[Task to complete] Reproduce all the lines below exactly and omit the images.

[Recorded data]
___
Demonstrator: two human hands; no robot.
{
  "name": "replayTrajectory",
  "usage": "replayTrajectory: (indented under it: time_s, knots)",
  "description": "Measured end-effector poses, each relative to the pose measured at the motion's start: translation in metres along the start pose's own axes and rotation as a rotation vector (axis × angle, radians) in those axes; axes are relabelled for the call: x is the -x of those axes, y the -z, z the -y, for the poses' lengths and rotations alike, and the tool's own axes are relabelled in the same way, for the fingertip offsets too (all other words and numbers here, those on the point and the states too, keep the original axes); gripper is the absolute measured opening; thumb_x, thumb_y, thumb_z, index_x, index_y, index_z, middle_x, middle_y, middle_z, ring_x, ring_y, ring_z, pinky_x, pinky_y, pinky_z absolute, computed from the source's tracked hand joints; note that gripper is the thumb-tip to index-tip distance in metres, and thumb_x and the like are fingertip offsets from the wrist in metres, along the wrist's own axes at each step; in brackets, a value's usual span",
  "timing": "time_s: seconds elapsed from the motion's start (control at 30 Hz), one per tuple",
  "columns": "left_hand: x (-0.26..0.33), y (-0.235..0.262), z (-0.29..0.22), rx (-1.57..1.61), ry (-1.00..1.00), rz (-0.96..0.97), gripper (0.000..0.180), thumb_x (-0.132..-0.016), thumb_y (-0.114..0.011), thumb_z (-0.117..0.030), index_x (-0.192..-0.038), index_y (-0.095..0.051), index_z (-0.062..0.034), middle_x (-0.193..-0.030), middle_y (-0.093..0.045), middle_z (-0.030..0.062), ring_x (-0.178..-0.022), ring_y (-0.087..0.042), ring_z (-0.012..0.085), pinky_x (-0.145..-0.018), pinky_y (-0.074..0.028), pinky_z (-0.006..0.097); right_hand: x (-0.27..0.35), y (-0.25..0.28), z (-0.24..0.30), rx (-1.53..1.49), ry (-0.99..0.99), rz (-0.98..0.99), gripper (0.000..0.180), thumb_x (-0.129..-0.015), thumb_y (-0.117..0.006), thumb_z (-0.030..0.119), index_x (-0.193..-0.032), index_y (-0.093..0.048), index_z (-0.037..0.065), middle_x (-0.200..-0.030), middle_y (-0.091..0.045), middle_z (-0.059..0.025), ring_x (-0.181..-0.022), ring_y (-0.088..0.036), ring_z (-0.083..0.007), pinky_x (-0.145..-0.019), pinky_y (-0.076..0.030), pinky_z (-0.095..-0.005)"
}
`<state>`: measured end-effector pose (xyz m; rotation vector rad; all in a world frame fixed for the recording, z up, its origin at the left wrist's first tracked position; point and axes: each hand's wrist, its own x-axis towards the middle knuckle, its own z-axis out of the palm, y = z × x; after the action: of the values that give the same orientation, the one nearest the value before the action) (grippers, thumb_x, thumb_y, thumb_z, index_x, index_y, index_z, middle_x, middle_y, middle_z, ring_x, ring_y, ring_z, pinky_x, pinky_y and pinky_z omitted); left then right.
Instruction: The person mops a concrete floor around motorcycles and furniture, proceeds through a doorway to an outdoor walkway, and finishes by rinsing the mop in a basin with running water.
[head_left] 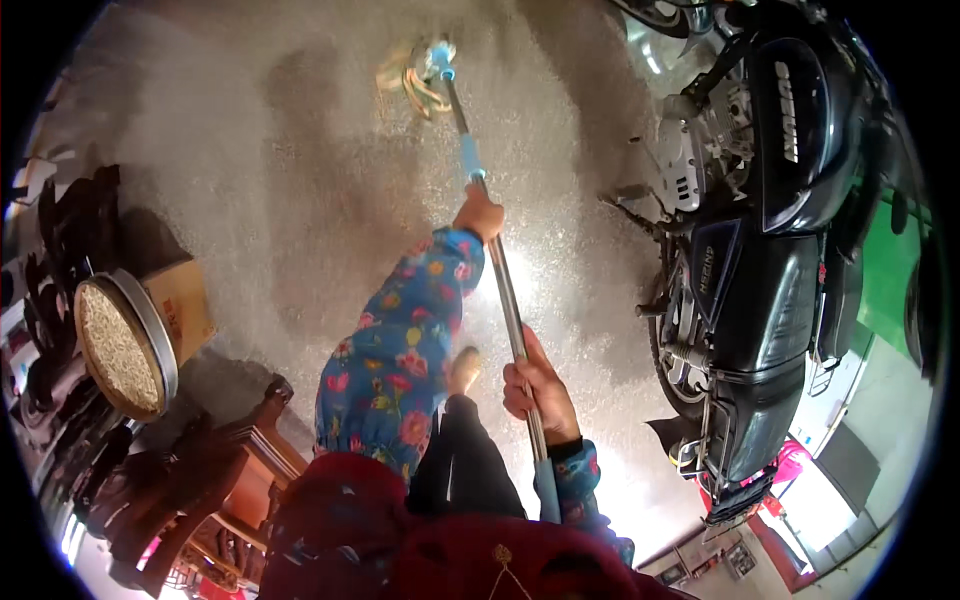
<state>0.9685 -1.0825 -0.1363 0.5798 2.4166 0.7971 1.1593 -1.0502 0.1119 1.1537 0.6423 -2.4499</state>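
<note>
A long mop [509, 290] with a metal pole and light-blue fittings slants from near my body out across the floor. My left hand [479, 213] is wrapped round the pole just below its blue middle collar. Closer to my body, my right hand [540, 388] grips the same pole above its blue end sleeve. At the far end the mop head [425, 80], with pale, stringy strands, rests on the concrete floor [330, 200]; it looks slightly blurred. Both arms wear blue floral sleeves.
A black motorcycle [770, 290] stands along the right side. To the left, a round tray of pale grains [118, 345] sits by a cardboard box [182, 308]. Dark carved wooden furniture [235, 470] fills the lower left. My foot [464, 370] shows below the left arm.
</note>
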Motion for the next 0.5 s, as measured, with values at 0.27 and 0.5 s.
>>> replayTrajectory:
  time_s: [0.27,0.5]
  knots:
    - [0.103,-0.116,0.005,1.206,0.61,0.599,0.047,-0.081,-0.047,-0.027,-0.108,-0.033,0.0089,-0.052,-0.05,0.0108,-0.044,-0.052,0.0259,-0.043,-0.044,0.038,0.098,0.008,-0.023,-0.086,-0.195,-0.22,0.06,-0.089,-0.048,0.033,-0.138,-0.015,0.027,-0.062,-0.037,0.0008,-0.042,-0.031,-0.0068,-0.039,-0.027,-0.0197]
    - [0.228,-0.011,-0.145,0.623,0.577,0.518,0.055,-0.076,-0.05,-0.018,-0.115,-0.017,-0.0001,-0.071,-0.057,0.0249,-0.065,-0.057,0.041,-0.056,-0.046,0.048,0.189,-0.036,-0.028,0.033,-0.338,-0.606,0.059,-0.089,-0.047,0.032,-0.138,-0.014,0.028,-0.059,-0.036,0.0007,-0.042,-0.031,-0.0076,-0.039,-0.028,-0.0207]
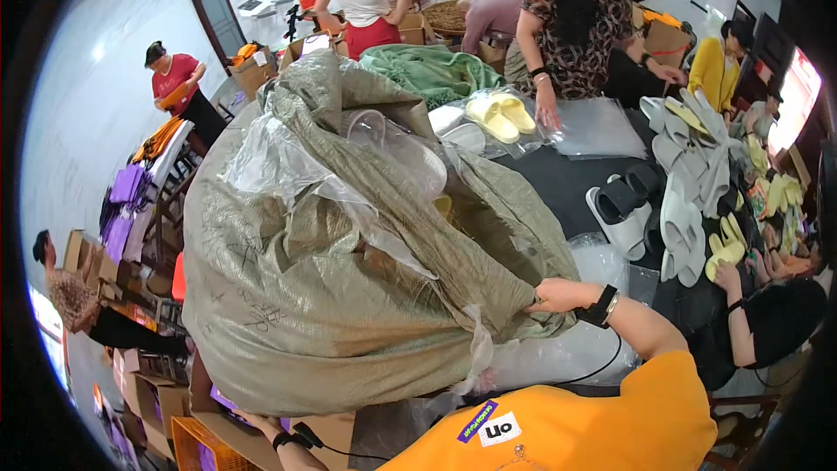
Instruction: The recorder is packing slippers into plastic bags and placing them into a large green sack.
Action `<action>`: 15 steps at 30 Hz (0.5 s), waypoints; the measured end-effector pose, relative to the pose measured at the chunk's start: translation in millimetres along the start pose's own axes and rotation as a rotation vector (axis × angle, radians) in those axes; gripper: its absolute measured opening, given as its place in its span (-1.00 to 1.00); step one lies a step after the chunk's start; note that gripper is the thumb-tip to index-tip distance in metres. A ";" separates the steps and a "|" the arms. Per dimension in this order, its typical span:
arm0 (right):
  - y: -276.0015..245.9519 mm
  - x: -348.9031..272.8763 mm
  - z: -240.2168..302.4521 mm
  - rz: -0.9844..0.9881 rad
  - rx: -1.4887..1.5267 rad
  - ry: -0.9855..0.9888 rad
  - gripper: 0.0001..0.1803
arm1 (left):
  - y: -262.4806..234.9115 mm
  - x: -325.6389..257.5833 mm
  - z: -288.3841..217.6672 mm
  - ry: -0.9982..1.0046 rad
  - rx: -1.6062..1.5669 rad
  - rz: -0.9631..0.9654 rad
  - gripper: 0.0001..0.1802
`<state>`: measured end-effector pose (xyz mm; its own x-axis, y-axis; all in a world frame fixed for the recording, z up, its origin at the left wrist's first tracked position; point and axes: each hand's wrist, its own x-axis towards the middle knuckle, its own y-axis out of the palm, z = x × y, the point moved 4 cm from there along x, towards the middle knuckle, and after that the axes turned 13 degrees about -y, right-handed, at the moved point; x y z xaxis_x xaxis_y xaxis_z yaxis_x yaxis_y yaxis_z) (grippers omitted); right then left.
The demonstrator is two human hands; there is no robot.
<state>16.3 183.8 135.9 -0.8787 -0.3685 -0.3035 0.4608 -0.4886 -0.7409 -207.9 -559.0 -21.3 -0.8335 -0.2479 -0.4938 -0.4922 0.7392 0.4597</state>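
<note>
A big olive-beige woven sack (305,296), bulging and creased, fills the middle of the head view. Its mouth gapes toward the right, showing a white slipper (423,166) in clear plastic and a bit of yellow inside. My right hand (562,295), with a dark band at the wrist, is closed on the edge of the sack's mouth. Low on the left, my left hand (261,426) reaches against the underside of the sack beside a cardboard box (240,443); its fingers are mostly hidden. Torn clear plastic (279,166) hangs over the sack's top.
Beyond the sack stands a dark table (549,174) with yellow slippers (501,115), clear bags (602,126) and piled grey slippers (684,218). A person (575,35) works across it; another hand (728,277) touches yellow slippers at right. An orange crate (193,449) sits lower left.
</note>
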 end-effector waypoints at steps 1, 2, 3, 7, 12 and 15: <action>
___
[Response to the task]
Demonstrator: two human hands; no robot.
{
  "name": "replayTrajectory",
  "usage": "replayTrajectory: (indented under it: time_s, knots)",
  "description": "Measured end-effector poses, each relative to the pose measured at the motion's start: translation in metres along the start pose's own axes and rotation as a rotation vector (axis × angle, radians) in those axes; axes are relabelled for the call: x is the -x of those axes, y the -z, z the -y, for the poses' lengths and rotations alike, and the tool's own axes are relabelled in the same way, for the fingertip offsets too (all other words and numbers here, those on the point and the states too, keep the original axes); gripper is the absolute measured opening; thumb_x, thumb_y, thumb_z, index_x, index_y, index_z, middle_x, middle_y, middle_z, ring_x, ring_y, ring_z, pinky_x, pinky_y, pinky_z absolute, computed from the source's tracked hand joints; note that gripper is the thumb-tip to index-tip distance in metres, and thumb_x and the like are fingertip offsets from the wrist in metres, along the wrist's own axes at each step; in brackets, a value's usual span",
  "timing": "time_s: seconds elapsed from the motion's start (control at 30 Hz), one per tuple",
  "columns": "left_hand: x (-0.26..0.33), y (-0.235..0.262), z (-0.29..0.22), rx (-1.57..1.61), ry (-1.00..1.00), rz (-0.96..0.97), gripper (0.000..0.180), thumb_x (-0.132..-0.016), thumb_y (-0.114..0.011), thumb_z (-0.117..0.030), index_x (-0.192..-0.038), index_y (-0.095..0.051), index_z (-0.062..0.034), middle_x (-0.193..-0.030), middle_y (-0.093..0.045), middle_z (-0.030..0.062), ring_x (-0.178..-0.022), ring_y (-0.087..0.042), ring_z (-0.012..0.085), pinky_x (-0.145..-0.018), pinky_y (-0.074..0.028), pinky_z (-0.006..0.097); right_hand: x (-0.27..0.35), y (-0.25..0.28), z (-0.24..0.30), rx (-1.53..1.49), ry (-0.99..0.99), rz (-0.98..0.99), gripper (0.000..0.180), thumb_x (-0.129..-0.015), thumb_y (-0.117..0.006), thumb_z (-0.030..0.119), index_x (-0.193..-0.032), index_y (-0.093..0.048), index_z (-0.037..0.065), middle_x (-0.200..-0.030), middle_y (-0.091..0.045), middle_z (-0.059..0.025), ring_x (-0.181..-0.022), ring_y (-0.088..0.036), ring_z (-0.083..0.007), pinky_x (-0.145..-0.019), pinky_y (-0.076..0.030), pinky_z (-0.095..-0.005)"
}
`<state>`: measured end-effector pose (xyz m; rotation vector rad; all in a world frame fixed for the recording, z up, its origin at the left wrist's first tracked position; point and axes: each hand's wrist, its own x-axis towards the middle knuckle, its own z-axis out of the palm, y = z × x; after the action: of the values that give the same orientation, the one nearest the value before the action) (grippers, thumb_x, thumb_y, thumb_z, index_x, index_y, index_z, middle_x, middle_y, middle_z, ring_x, ring_y, ring_z, pinky_x, pinky_y and pinky_z omitted); left then right.
Instruction: The person mops a concrete floor around motorcycles and furniture, proceeds through a doorway to an outdoor walkway, and finishes by rinsing the mop in a basin with running water.
[head_left] 
<state>0.9685 -1.0825 -0.1363 0.5798 2.4166 0.7971 1.1593 -1.0502 0.1119 1.1537 0.6423 -2.4499</state>
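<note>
A long mop [509, 290] with a metal pole and light-blue fittings slants from near my body out across the floor. My left hand [479, 213] is wrapped round the pole just below its blue middle collar. Closer to my body, my right hand [540, 388] grips the same pole above its blue end sleeve. At the far end the mop head [425, 80], with pale, stringy strands, rests on the concrete floor [330, 200]; it looks slightly blurred. Both arms wear blue floral sleeves.
A black motorcycle [770, 290] stands along the right side. To the left, a round tray of pale grains [118, 345] sits by a cardboard box [182, 308]. Dark carved wooden furniture [235, 470] fills the lower left. My foot [464, 370] shows below the left arm.
</note>
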Motion for the next 0.5 s, as measured, with values at 0.27 and 0.5 s.
>>> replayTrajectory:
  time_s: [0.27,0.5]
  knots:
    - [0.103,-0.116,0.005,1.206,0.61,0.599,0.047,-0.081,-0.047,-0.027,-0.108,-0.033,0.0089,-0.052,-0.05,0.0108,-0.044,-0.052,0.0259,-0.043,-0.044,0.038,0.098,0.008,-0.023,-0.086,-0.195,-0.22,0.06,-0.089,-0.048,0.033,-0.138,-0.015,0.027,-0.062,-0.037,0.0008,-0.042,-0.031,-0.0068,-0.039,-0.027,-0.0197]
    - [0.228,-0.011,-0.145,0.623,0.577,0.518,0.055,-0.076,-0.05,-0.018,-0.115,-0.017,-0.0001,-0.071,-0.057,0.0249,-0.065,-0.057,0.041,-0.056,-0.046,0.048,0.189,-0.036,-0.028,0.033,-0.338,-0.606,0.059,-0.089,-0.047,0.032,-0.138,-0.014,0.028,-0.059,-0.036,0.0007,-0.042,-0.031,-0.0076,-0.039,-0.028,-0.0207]
Instruction: The recorder is packing slippers into plastic bags and placing them into a large green sack.
Action `<action>`: 15 steps at 30 Hz (0.5 s), waypoints; the measured end-effector pose, relative to the pose measured at the chunk's start: translation in millimetres along the start pose's own axes and rotation as a rotation vector (axis × angle, radians) in those axes; gripper: its absolute measured opening, given as its place in its span (-1.00 to 1.00); step one lies a step after the chunk's start; note that gripper is the thumb-tip to index-tip distance in metres. A ";" separates the steps and a "|" the arms. Per dimension in this order, its typical span:
arm0 (right):
  - y: -276.0015..245.9519 mm
  - x: -348.9031..272.8763 mm
  - z: -240.2168..302.4521 mm
  - rz: -0.9844..0.9881 rad
  - rx: -1.4887..1.5267 rad
  - ry: -0.9855..0.9888 rad
  - gripper: 0.0001..0.1803
arm1 (left):
  - y: -262.4806..234.9115 mm
  - x: -325.6389..257.5833 mm
  - z: -288.3841..217.6672 mm
  - ry: -0.9982..1.0046 rad
  - rx: -1.6062..1.5669 rad
  - rz: -0.9631..0.9654 rad
  - gripper: 0.0001..0.1802
`<state>`: measured end-effector pose (xyz mm; its own x-axis, y-axis; all in a world frame fixed for the recording, z up, its origin at the left wrist's first tracked position; point and axes: each hand's wrist, its own x-axis towards the middle knuckle, its own y-axis out of the palm, z = x × y, the point moved 4 cm from there along x, towards the middle knuckle, and after that the axes turned 13 degrees about -y, right-handed, at the moved point; x y z xaxis_x xaxis_y xaxis_z yaxis_x yaxis_y yaxis_z) (grippers omitted); right then left.
The demonstrator is two human hands; there is no robot.
<state>16.3 183.8 135.9 -0.8787 -0.3685 -0.3035 0.4608 -0.4886 -0.7409 -207.9 -559.0 -21.3 -0.8335 -0.2479 -0.4938 -0.4922 0.7392 0.4597</state>
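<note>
A big olive-beige woven sack (305,296), bulging and creased, fills the middle of the head view. Its mouth gapes toward the right, showing a white slipper (423,166) in clear plastic and a bit of yellow inside. My right hand (562,295), with a dark band at the wrist, is closed on the edge of the sack's mouth. Low on the left, my left hand (261,426) reaches against the underside of the sack beside a cardboard box (240,443); its fingers are mostly hidden. Torn clear plastic (279,166) hangs over the sack's top.
Beyond the sack stands a dark table (549,174) with yellow slippers (501,115), clear bags (602,126) and piled grey slippers (684,218). A person (575,35) works across it; another hand (728,277) touches yellow slippers at right. An orange crate (193,449) sits lower left.
</note>
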 end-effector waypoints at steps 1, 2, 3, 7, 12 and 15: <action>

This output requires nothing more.